126 Nobel Laureates Issue Urgent Call Ahead of G7 Summit, Demanding ‘Decade of Action’ to Combat Global Crises
in Climate Change — by Julia Conley — 04/06/2021
Editors Comments
What these leaders fail to disclose is that we are running out of all the NNRs materials and non-metallic minerals needed to maintain our industrial way of life by 2050. At that point, the global economic system will collapse. (see BLIP below) - Editor
A group of 126 Nobel laureates and other experts on Thursday called on the leaders of the G7 nations and the United Nations secretary-general to help put the global community on a path to establishing “a new relationship with the planet,” as the world continues to battle the Covid-19 pandemic and faces a coming decade which will be “decisive” in determining whether the Earth remains habitable.
Nobel Prize laureates including Leymah Gwobee, May-Britt Moser, and Joseph Stiglitz signed a statement titled “Our Planet, Our Future: An Urgent Call to Action” ahead of the G7 Summit and following the first-ever Nobel Prize Summit, where winners of the annual awards discussed what can be done between now and 2030 “to put the world on a path to a more sustainable, more prosperous future for all.”
The laureates met amid the pandemic, a global crisis of inequality which was exacerbated and brought into stark relief by the public health emergency, ecological and climate crises, and an “information crisis.”

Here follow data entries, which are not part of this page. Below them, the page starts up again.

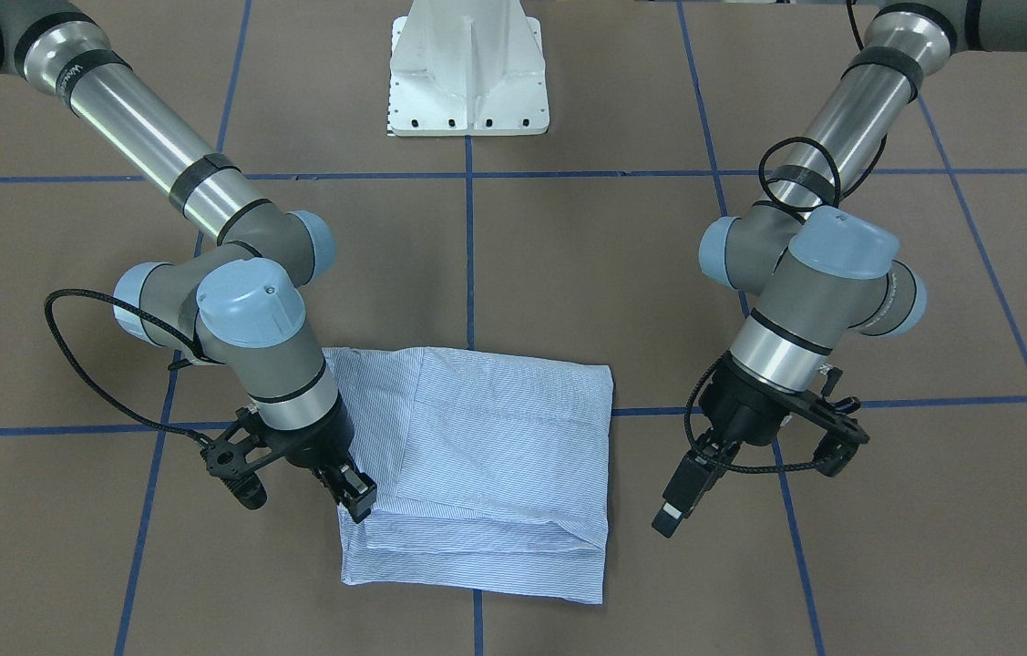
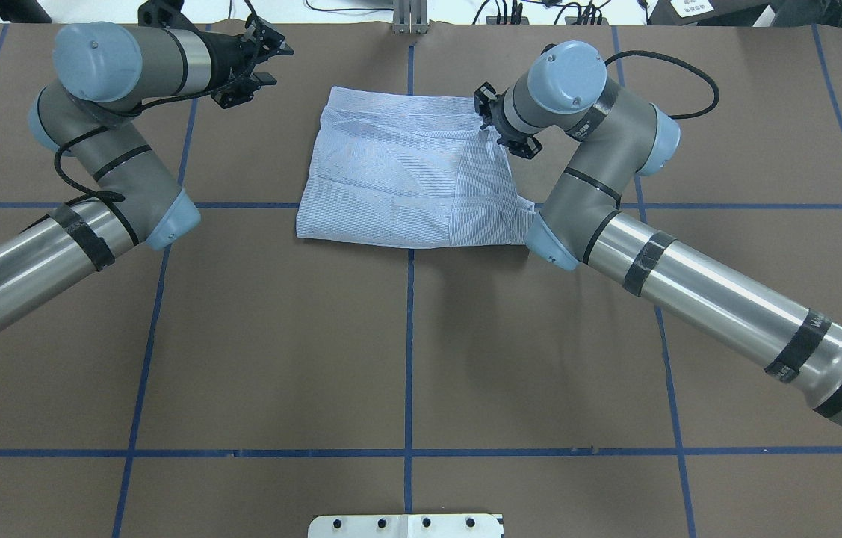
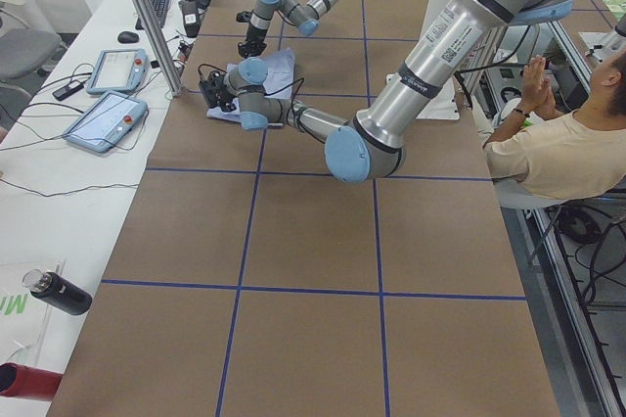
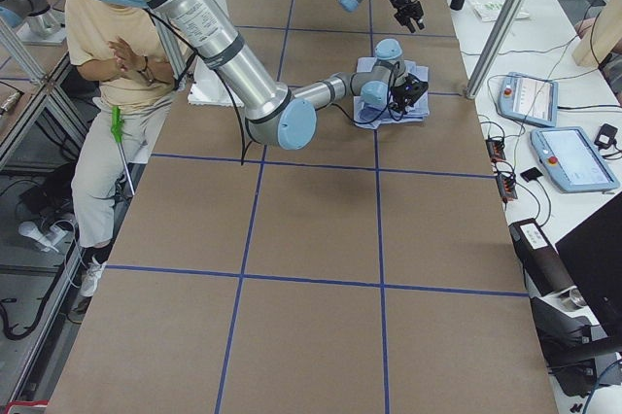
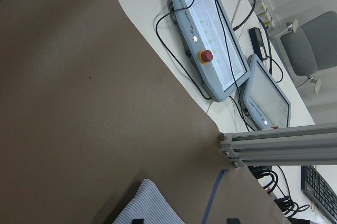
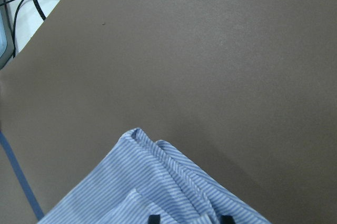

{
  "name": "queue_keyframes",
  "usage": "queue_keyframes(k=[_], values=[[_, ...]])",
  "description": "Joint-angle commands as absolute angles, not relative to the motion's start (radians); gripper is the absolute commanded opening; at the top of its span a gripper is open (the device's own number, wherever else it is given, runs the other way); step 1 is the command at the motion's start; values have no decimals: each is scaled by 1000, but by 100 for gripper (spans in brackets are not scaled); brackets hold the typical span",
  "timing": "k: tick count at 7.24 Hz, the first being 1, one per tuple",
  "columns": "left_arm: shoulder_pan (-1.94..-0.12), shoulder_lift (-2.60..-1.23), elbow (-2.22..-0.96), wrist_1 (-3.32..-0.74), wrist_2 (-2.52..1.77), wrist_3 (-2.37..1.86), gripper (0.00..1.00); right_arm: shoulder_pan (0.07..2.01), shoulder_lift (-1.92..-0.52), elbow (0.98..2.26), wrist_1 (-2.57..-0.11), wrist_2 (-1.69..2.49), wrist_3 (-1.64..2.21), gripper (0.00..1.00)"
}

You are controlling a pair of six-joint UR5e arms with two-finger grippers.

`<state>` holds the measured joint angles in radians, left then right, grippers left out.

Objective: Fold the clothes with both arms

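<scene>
The brown table (image 2: pixel 406 336) offers no obstacle; the hazards lie in the arms and the cloth.

The right arm (image 2: pixel 689 276) enters from the lower right of the overhead view, and its elbow hangs over the shirt's lower right corner. Whether the elbow touches the fabric there is hard to tell. If it does, any sweep of that joint could drag the corner and pull the layers apart. The left arm (image 2: pixel 114 164) sits at the upper left of that view, well clear of the cloth, so it poses little risk.

The shirt (image 2: pixel 391 172) lies upper centre, already folded into a compact rectangle with several stacked layers. These layers look loose, so a sideways tug would likely skew them.

The right gripper (image 1: pixel 355 497) sits at the shirt's edge, left of centre in the front-facing view. Its jaws are spread, and its fingertips (image 6: pixel 153 218) show apart above the striped cloth. If it closes here and catches only the top layer, lifting could undo the fold. If it rises with fabric snagged on a finger, the edge could flip.

The left gripper (image 1: pixel 672 515) hovers beside the shirt, lower right of centre in that view, with its jaws spread over bare table.
</scene>
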<state>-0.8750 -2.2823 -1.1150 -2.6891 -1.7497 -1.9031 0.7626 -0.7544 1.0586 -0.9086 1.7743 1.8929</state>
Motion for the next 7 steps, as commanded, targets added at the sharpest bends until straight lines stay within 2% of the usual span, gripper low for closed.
queue_keyframes(k=[1, 4, 5, 7], values=[[-871, -2281, -1114, -2689, -1750, -1902, 61, 753, -775, 1086, -913, 1778, 1870, 0], [-861, -2283, -1114, -2689, -1749, -1904, 62, 833, -726, 1078, -945, 1843, 1772, 0], [-861, -2283, -1114, -2689, -1749, -1904, 62, 848, -675, 1066, -1042, 1858, 1750, 0], [-861, -2284, -1115, -2689, -1747, -1904, 62, 844, -592, 939, -1042, 1850, 1749, 0]])
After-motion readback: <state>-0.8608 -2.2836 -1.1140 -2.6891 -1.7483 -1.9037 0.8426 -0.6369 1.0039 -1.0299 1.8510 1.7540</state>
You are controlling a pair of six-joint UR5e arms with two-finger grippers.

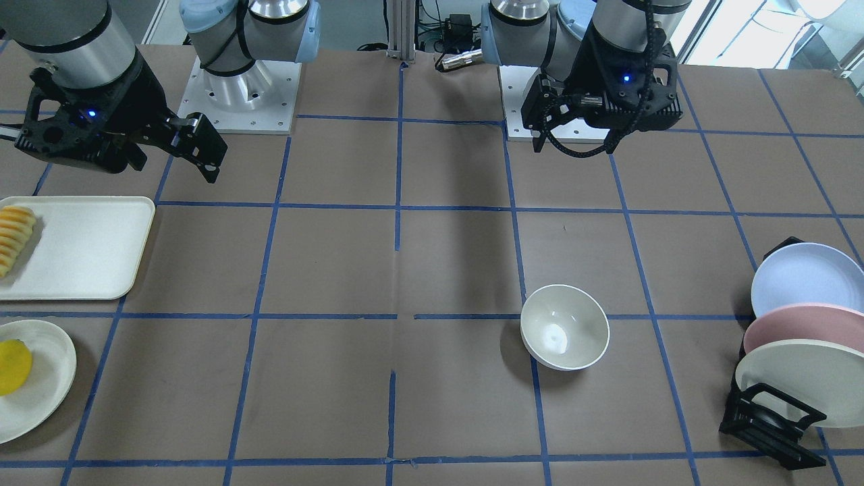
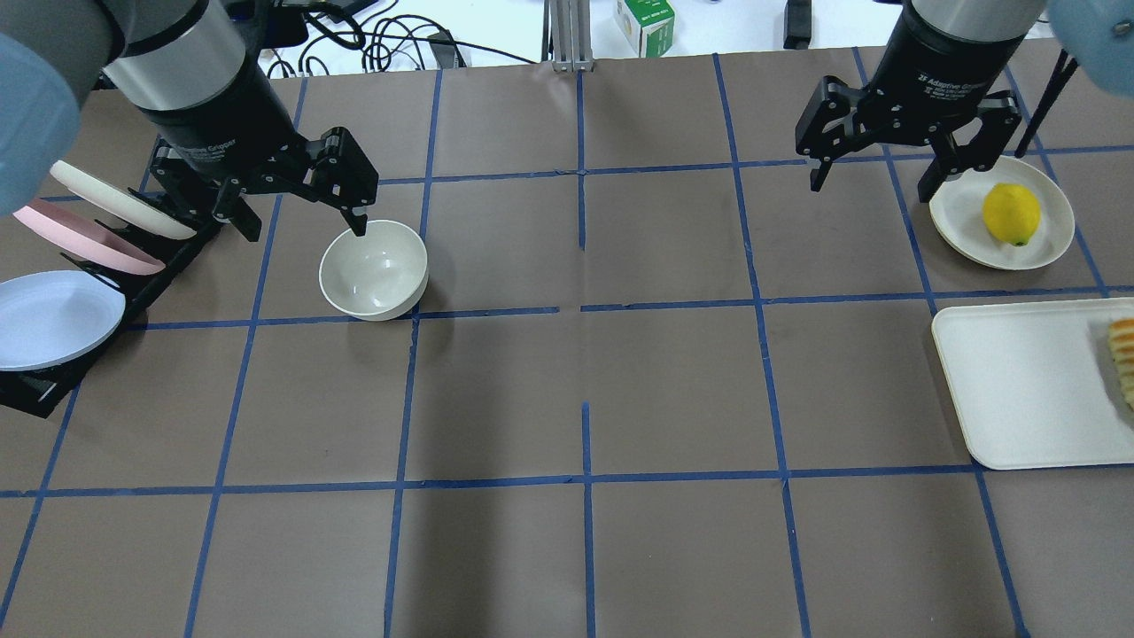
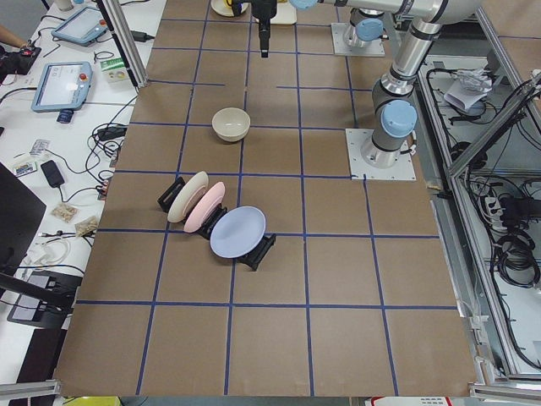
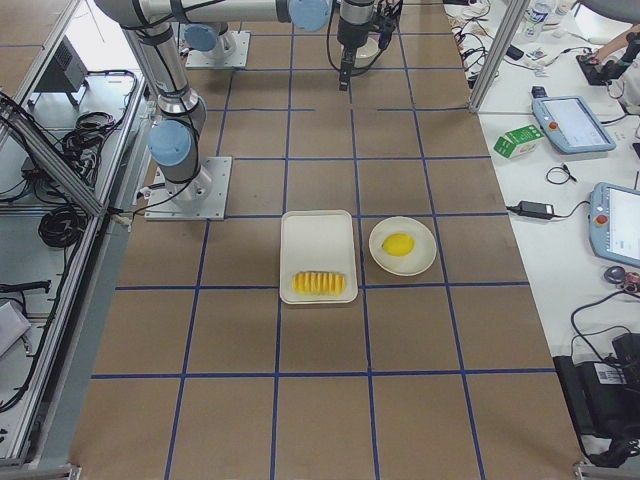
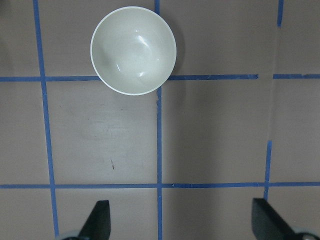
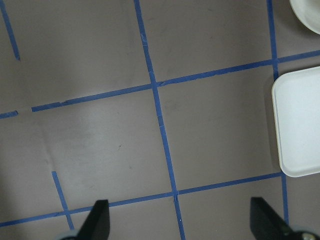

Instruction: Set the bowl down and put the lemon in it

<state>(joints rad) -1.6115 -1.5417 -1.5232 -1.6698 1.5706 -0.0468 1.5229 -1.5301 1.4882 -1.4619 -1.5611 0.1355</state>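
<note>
The cream-white bowl (image 2: 373, 269) stands upright and empty on the table's left half; it also shows in the left wrist view (image 5: 133, 50) and the front view (image 1: 564, 327). My left gripper (image 2: 301, 226) is open and empty, raised above the table just behind the bowl and apart from it. The yellow lemon (image 2: 1011, 213) lies on a round cream plate (image 2: 955, 221) at the far right. My right gripper (image 2: 870, 186) is open and empty, hanging above the table to the left of that plate. The lemon is out of the right wrist view.
A rectangular cream tray (image 2: 1019, 381) with a row of yellow-orange slices (image 2: 1123, 359) lies on my side of the lemon's plate. A black rack (image 2: 35, 390) holding cream, pink and blue plates stands at the left edge.
</note>
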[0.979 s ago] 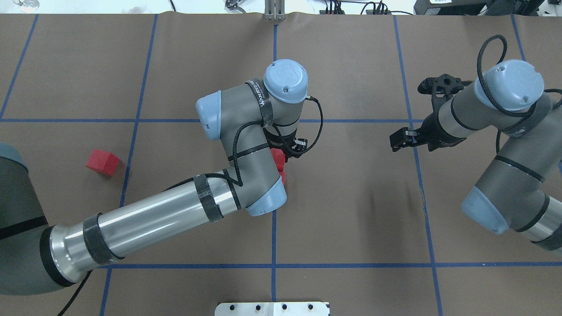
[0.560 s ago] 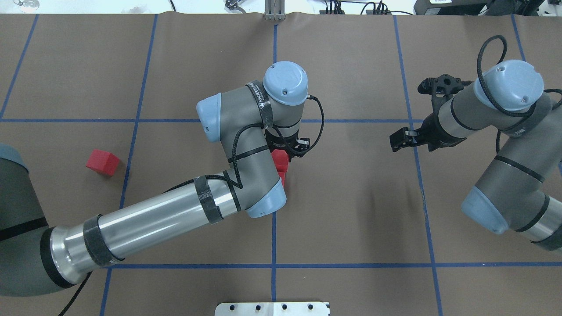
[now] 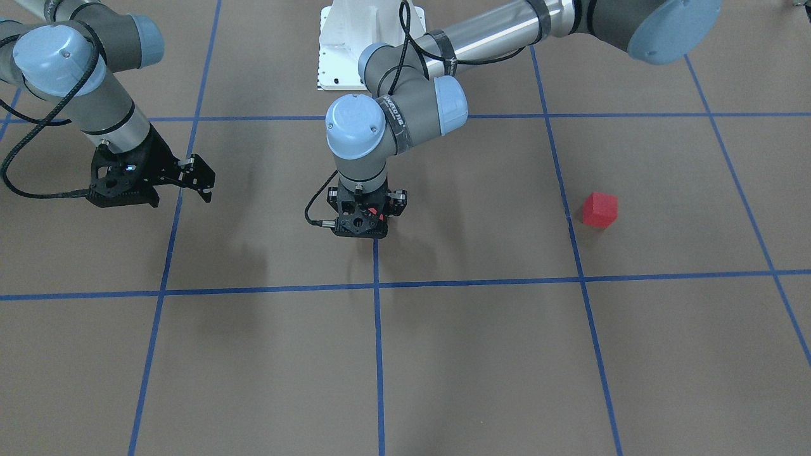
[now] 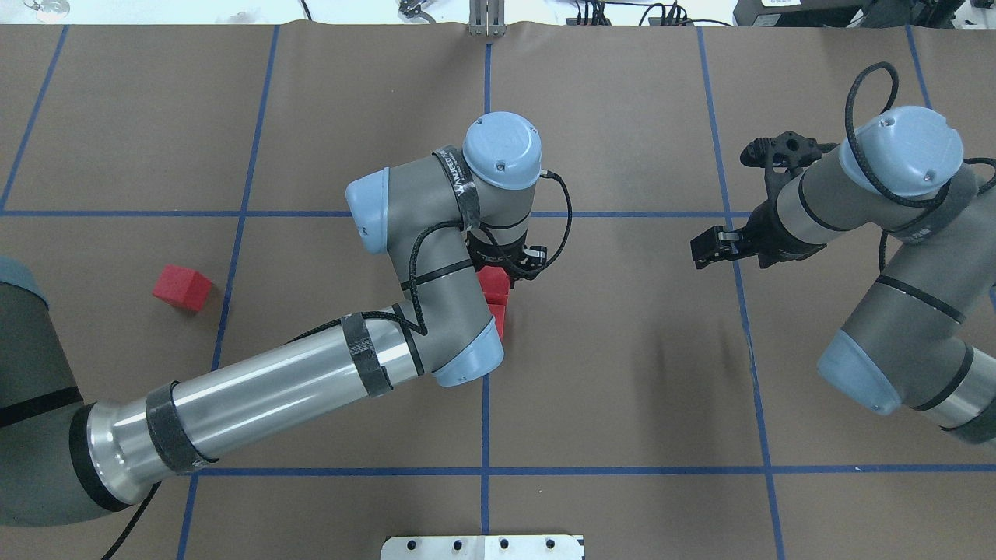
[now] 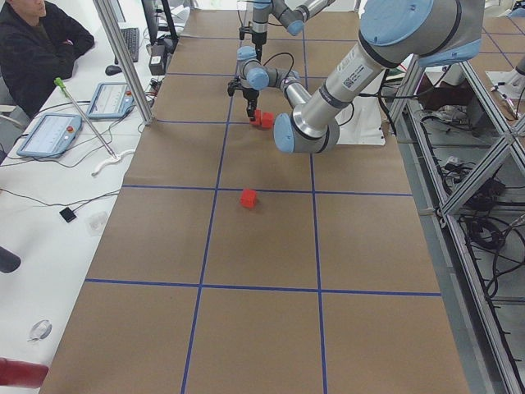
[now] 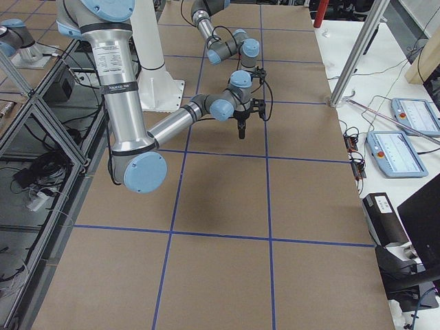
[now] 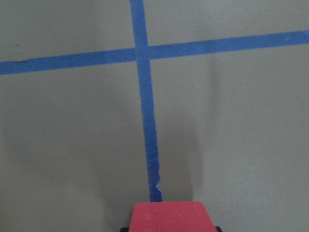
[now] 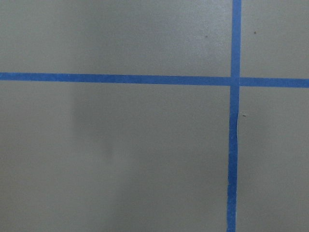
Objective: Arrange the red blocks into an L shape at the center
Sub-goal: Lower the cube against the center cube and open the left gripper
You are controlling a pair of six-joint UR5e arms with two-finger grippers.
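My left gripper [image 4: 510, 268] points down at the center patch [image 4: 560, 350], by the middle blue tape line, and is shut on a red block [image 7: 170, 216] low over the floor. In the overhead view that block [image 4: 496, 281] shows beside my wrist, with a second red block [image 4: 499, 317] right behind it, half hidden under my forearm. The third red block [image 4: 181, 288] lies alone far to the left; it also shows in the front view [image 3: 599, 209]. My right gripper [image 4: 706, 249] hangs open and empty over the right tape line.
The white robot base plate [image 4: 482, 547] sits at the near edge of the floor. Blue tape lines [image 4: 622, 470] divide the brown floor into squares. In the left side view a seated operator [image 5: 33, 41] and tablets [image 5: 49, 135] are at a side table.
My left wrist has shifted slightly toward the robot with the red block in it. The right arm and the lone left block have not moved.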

“These supranational crises are interlinked and threaten the enormous gains we have made in human progress,” said the signatories. “It is particularly concerning that the parts of the world projected to experience many of the compounding negative effects from global changes are also home to many of the world’s poorest communities, and to indigenous peoples.”
At the G7 Summit taking place in Cornwall, England starting on June 11, the laureates said, the leaders of some of the world’s wealthiest and most powerful nations must consider how all the current global crises are intertwined and how they can be mitigated during the Anthropocene—the current geological epoch in which “human societies are now the prime driver of change in Earth’s living sphere” and which is “likely to be characterized by speed, scale, and shock at global levels.”